Isso precisa ser verbalizado em tom suficiente de voz: se posicione fisicamente de modo a ficar na mesma altura do seu filho. Olhe nos seus olhos e diga: ‘agora é hora de brincar’; ‘agora é hora de dormir’; ‘agora é hora de ficar em silêncio; agora é hora de dar gargalhadas…’. Depois peça para ele repetir o que vai acontecer naquela hora.

Os ‘choros de alerta’ devem ser atendidos, não censurados. Se uma criança quer tocar algo iremos protegê-la para que não se machuque, mas é necessário fomentar a sua conduta de exploração, de curiosidade, de interação com seu meio. A infância é barulhenta por natureza. Não é preciso passar por uma creche ou uma escola primária na hora do recreio para lembrar o que é ser criança. Elas terão tempo para crescer e também fazerem silêncio, para ficarem quietas nos assentos de um avião sem incomodar ninguém.

O lado positivo da birra

A birra é apenas um pequeno exemplo do que muitos pais sofrem dia após dia. Ir ao supermercado, passar um tempo no shopping, comer em um restaurante…. Se uma criança grita, chora ou chama a atenção de outras pessoas é porque seus pais “estão fazendo algo errado”.
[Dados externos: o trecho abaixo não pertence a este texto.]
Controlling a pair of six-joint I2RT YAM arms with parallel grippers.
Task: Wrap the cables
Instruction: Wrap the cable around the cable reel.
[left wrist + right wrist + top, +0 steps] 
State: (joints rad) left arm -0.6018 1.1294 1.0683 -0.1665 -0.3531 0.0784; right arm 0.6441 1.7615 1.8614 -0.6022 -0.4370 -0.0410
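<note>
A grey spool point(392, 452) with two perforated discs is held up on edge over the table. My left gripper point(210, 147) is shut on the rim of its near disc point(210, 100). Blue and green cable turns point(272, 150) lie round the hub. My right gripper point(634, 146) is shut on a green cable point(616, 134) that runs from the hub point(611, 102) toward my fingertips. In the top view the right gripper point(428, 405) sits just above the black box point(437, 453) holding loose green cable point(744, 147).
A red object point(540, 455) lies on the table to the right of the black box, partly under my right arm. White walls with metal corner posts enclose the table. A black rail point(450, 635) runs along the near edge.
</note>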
As birras da criança são um dos aspectos mais desafiadores da educação familiar. Nós tendemos a nos sentir como bons pais quando nossas crianças são sorridentes e à vontade, mas podemos nos sentir impotentes e oprimidos quando eles estão deitados no chão, chutando e gritando. No entanto, acredite ou não, as birras da criança são uma parte importante da saúde emocional e bem-estar da nossa criança, e podemos aprender a ser mais calmo diante deles.  razões importantes pelas quais a birra da criança é realmente uma coisa boa.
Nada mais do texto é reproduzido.